Do not pay taxes on your home: If you sell your home, you do not have to pay taxes on the gain. In the United States, you can make up to $250,000 ($500,000 if you are married) without paying taxes. In Canada and France, you do not have to pay taxes on the gain from selling your home, but there are some rules you have to follow.

Sell assets at the time: If you have a year where you make money, it might be a good time to sell assets that have gone up in value. This can help you pay less in taxes because you will be in a tax bracket.

Frequently Asked Questions

What is a capital gains tax calculator?

A capital gains tax calculator is a tool that helps you figure out how much tax you owe when you sell an asset like stocks or real estate, for more than you paid for it. It looks at how much you paid, how much you sold it for, how long you held it, and your income to estimate how much tax you owe.

What is the tax rate on capital gains in the United States for 2025?

In the United States, if you hold an asset for more than one year, the tax rate is 0%, 15% or 20%, depending on how much money you make and your filing status. If you hold an asset for one year or less, the tax rate is the same as your income tax rate, which can be as high as 37%. Some people may also have to pay a 3.8% tax.

How does Canada calculate taxes on capital gains?

Canada has a system where only half of your capital gain is added to your income and taxed. The tax rate depends on how much money you make and where you live. If you sell your home, you do not have to pay taxes on the gain. There is also a rule that lets you exempt up to $1.25 million in gains from certain business assets.
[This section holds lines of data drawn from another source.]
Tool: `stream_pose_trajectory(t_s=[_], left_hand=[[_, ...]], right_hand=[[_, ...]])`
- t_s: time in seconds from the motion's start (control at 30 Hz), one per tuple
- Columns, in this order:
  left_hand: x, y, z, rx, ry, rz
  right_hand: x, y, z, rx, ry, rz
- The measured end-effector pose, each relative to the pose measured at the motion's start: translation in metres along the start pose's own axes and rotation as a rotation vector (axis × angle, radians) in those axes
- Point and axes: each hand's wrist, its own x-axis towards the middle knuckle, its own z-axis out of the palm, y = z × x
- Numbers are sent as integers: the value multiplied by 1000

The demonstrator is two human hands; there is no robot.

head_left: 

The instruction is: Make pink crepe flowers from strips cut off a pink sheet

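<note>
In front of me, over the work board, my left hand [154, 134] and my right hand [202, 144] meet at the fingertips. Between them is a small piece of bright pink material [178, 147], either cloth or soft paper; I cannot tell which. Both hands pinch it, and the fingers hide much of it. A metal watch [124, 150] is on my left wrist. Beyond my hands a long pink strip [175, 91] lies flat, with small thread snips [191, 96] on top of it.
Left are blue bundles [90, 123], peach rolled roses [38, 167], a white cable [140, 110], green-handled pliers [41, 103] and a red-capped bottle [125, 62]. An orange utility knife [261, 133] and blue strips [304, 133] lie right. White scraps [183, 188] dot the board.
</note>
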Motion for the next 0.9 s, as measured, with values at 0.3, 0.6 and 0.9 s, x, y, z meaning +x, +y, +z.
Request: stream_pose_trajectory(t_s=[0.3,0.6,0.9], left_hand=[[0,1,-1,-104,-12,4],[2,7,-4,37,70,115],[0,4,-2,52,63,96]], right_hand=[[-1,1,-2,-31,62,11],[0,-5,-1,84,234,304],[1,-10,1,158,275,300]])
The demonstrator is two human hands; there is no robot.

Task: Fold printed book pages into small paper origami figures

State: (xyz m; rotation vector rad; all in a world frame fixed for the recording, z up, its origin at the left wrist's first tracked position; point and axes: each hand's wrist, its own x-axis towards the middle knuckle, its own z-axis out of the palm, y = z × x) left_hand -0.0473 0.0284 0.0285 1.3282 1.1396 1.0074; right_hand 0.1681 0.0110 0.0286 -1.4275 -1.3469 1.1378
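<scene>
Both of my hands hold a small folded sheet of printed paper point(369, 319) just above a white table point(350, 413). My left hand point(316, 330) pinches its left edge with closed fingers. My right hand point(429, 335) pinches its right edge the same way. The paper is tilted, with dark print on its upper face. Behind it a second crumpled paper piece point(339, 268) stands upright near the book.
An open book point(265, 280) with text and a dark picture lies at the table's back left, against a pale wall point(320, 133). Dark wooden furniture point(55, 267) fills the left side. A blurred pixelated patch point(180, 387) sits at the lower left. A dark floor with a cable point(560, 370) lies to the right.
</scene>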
What is the tax rate on capital gains in France for 2025-2026?

In France, the tax rate on capital gains from assets like stocks or cryptocurrency is 30% for 2025 and will go up to 31.4% in 2026. For estate, the tax rate is 19% plus some extra social charges, but the rate goes down if you hold the property for a long time. If you hold it for 22 years or more, you do not have to pay income tax. If you hold it for 30 years or more, you do not have to pay social charges. You also do not have to pay taxes on the gain from selling your home.

How can I reduce taxes on capital gains legally?

There are ways to reduce taxes on capital gains. You can hold assets for than one year to get a lower tax rate. You can use accounts like a 401(k) or IRA in the United States, a TFSA or RRSP in Canada, or a PEA or Assurance Vie in France. You can also sell assets that are not doing well to make up for gains on assets, and you can time the sale of assets to coincide with years when you make less money.

Bottom Line:

Whether you are an investor, a Canadian homeowner, or a French expat, it is very important to understand how taxes on capital gains work before you sell any assets. The rules are different in each country, so it is a good idea to use a reliable capital gains tax calculator and to talk to a tax professional who knows the rules in your area. Tax laws can change. It is always a good idea to get professional advice to make sure you are doing everything correctly.